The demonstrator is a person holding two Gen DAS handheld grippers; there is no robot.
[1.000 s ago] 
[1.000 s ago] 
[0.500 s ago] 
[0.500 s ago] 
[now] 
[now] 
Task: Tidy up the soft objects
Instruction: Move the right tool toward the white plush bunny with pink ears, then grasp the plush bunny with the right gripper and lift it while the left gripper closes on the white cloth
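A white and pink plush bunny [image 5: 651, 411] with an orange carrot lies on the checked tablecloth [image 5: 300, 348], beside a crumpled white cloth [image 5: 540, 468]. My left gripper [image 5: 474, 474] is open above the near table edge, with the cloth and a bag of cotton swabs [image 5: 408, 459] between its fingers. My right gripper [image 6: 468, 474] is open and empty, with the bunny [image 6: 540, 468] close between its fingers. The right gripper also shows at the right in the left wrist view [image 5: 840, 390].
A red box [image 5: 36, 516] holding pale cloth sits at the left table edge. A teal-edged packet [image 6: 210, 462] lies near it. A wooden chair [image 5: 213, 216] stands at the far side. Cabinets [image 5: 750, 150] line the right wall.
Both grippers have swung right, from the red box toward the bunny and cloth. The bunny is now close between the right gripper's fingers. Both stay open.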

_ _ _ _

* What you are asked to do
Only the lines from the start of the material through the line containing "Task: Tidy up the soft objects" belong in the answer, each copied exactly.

* Answer space
The demonstrator is a person holding two Gen DAS handheld grippers; there is no robot.
[1.000 s ago] 
[1.000 s ago] 
[0.500 s ago] 
[0.500 s ago] 
[now] 
[now] 
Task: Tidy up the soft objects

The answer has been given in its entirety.